The feature was partially delineated from air photos taken by the ByrdAE (1928–30) on the flight of December 5, 1929.
The island was completely mapped by the United States Geological Survey (USGS), 1959–65.
Named by the United States Advisory Committee on Antarctic Names (US-ACAN) after Lawrence J. Driscoll, BM1, United States Navy, Boatswain's Mate aboard USS Glacier along this coast, 1961–62.

===Brennan Point===
.
An ice-covered point forming the east side of the entrance to Block Bay.
Discovered on the ByrdAE (1928–30) flight along this coast on December 5, 1929.
Named for Michael J. Brennan, who was advisory on the ByrdAE (1928–30) in the selection of personnel.
Brennan was skipper of the Chantier on the trip to the Arctic when R. Admiral R.E. Byrd flew over the North Pole.

===Balchen Glacier===
.
A crevassed glacier flowing west to Block Bay between the Phillips Mountains and Fosdick Mountains.
Discovered on December 5, 1929, by the ByrdAE and named by Byrd for Bernt Balchen, chief pilot of the expedition.

===Weikman Nunataks===
.
Two nunataks on the divide separating the upper reaches of Balchen Glacier and Crevasse Valley Glacier.
The nunataks lie 2 nmi east of Mount Perkins.
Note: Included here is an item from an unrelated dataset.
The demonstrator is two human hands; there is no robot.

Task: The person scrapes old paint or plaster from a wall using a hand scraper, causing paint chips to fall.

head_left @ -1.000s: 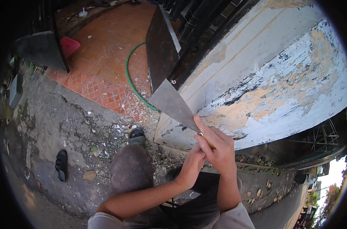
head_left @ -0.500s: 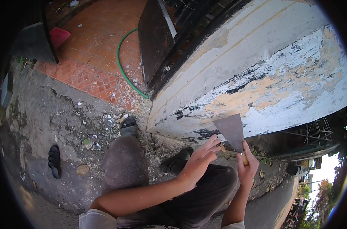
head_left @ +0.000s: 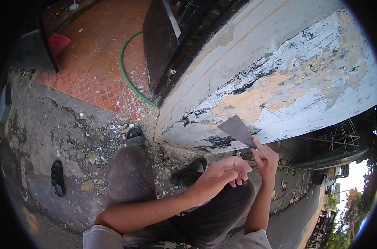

First mapped by the United States Antarctic Service (USAS), 1939–41.
Named by US-ACAN for Edward R. Weikman Jr., CMH2, United States Navy, Construction Mechanic at Byrd Station, 1967.

===Griffith Nunataks===
.
A group of rock exposures on the south side of Balchen Glacier between O'Connor Nunataks and Mount Perkins.
Discovered by the USAS in aerial flights over this area in 1940, and named for Clyde W. Griffith, machinist and tractor operator of this expedition.

===O'Connor Nunataks===
.
A group of rock exposures rising above the ice near the head of Balchen Glacier, 5 nmi northeast of Griffith Nunataks.
Discovered by the USAS in aerial flights over this area in 1940.
Named for Raymond O'Connor, a member of the West Base of the USAS (1939–41).

===Ragle Glacier===
.
A small glacier that drains the west end of the Fosdick Mountains, between Mount Ferranto and Mount Avers, and flows northwest to Block Bay.
The glacier was photographed by the USAS (1939–41), led by Admiral Byrd, and was mapped by the USGS from surveys and United States Navy air photos (1959–65).
Named for Doctor B. Harrison Ragle, Admiral Byrd's personal physician in the late 1930s, who made financial contributions toward purchase of first aid equipment and medical supplies for US AS (1939–41) and was a consultant on medical matters for that expedition.

===Ochs Glacier===
.
A glacier flowing to the head of Block Bay between Mount Iphigene and Mount Avers.
Discovered by the ByrdAE in 1929, and named for Adolph S. Ochs, publisher of the New York Times, a patron of the expedition.